The modern theories of memory suggest that memory is stored as verbatim (exact input), or gist (concepts) and these representations of  memory  are accessed independently. Thus a child who has not yet attained the conservation of number rarely has the conceptual framework that is needed for a one-to-one correspondence since they lack the conceptual framework, (Gallagher, J.M. & Reid, D.K. 1981).. At a later time when the child is not able to accurately carry out math operations, an impression of memory deficit may most likely be the first impression. But the main problem maybe that the child has not yet attained the developmental stage that is required to understand the mathematical concepts. It is in such circumstances that the child may only store verbatim memories and fail to do the same for the conceptual knowledge, gist memory.

Necessary interventions in this case suggest that one ought to be very sure that the concrete operations level is emerging. If this is not the case, the child may most likely be in the pre-operational thinking stage which is also the intuitive level. The necessary interventions can be aimed at helping the child accelerate moving from intuitive stage towards the concrete stage. A good example is at the age of four, which is generally regarded as the stage of ‘why’ where the course-effect thinking is learnt in details. Worth noting is that some of the primary school-age children whom have not yet attained the level of being intuitive thinkers usually get on to ‘why stage’ one or two years later and may thus have not had the opportunity of having the questioning behavior reinforced, (Flavell 1963).
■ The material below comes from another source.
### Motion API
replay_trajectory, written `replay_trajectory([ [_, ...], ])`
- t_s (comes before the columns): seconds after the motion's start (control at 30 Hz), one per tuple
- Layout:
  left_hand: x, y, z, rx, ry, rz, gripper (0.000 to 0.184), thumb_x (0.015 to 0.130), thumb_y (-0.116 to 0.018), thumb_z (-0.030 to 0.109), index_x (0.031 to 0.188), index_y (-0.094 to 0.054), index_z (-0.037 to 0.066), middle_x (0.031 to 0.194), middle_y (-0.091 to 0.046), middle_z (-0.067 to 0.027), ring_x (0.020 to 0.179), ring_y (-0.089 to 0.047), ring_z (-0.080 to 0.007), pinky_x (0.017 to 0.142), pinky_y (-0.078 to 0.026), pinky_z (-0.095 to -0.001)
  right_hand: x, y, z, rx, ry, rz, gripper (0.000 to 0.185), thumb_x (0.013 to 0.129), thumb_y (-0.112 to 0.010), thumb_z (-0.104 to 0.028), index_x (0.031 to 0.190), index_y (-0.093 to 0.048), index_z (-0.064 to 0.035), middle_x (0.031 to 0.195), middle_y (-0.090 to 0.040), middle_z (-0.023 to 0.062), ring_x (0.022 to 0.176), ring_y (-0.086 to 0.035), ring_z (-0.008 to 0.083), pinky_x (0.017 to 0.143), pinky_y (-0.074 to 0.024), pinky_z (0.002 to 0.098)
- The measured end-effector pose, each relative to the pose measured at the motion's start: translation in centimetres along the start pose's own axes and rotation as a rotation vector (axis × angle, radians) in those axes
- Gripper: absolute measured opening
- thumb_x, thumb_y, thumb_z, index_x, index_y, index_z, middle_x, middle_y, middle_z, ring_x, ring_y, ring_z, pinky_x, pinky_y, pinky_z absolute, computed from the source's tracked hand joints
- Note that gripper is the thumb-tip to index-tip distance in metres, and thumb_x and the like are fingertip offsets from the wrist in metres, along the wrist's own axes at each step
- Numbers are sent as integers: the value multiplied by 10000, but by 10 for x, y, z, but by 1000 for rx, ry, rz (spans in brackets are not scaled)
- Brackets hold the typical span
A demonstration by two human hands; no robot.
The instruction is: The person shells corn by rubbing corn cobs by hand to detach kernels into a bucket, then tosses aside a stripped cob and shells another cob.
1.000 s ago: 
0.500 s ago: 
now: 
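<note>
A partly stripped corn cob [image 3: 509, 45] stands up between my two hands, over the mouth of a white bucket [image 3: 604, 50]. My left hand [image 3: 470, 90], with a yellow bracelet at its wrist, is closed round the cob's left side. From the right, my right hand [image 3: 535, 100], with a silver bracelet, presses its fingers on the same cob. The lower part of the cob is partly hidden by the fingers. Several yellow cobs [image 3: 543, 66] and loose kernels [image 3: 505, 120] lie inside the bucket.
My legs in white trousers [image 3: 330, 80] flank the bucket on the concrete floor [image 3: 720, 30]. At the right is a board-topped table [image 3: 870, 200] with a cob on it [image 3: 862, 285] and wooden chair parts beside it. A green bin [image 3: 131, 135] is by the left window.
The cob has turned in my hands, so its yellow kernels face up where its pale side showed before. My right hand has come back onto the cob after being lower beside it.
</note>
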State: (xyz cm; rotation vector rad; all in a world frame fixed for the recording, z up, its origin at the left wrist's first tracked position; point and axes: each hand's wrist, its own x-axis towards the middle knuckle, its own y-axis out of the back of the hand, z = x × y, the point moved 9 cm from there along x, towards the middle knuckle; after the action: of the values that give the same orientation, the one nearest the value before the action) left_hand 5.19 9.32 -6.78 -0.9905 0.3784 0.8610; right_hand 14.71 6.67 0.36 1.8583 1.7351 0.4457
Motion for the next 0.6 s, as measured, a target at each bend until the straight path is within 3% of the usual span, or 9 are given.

Students are also known to experience problems with comprehension. The frequent complaint are usually at the 4th grade all the way to the eighth grade. The difficult maybe complex but with the application of Piagetian theory it is possible to determine whether the student did manage to attain the necessary developmental stages to be able to comprehend different concepts that do involve  some partially overlapping sets of information. Though the international model age for attaining classification task as age 9, an upward variance is usually observed. Most of the upper elementary science, literary concepts and social sciences involve also mental manipulation.

Usually students gain the attention of the school psychologists due t issues that are associated social behavior.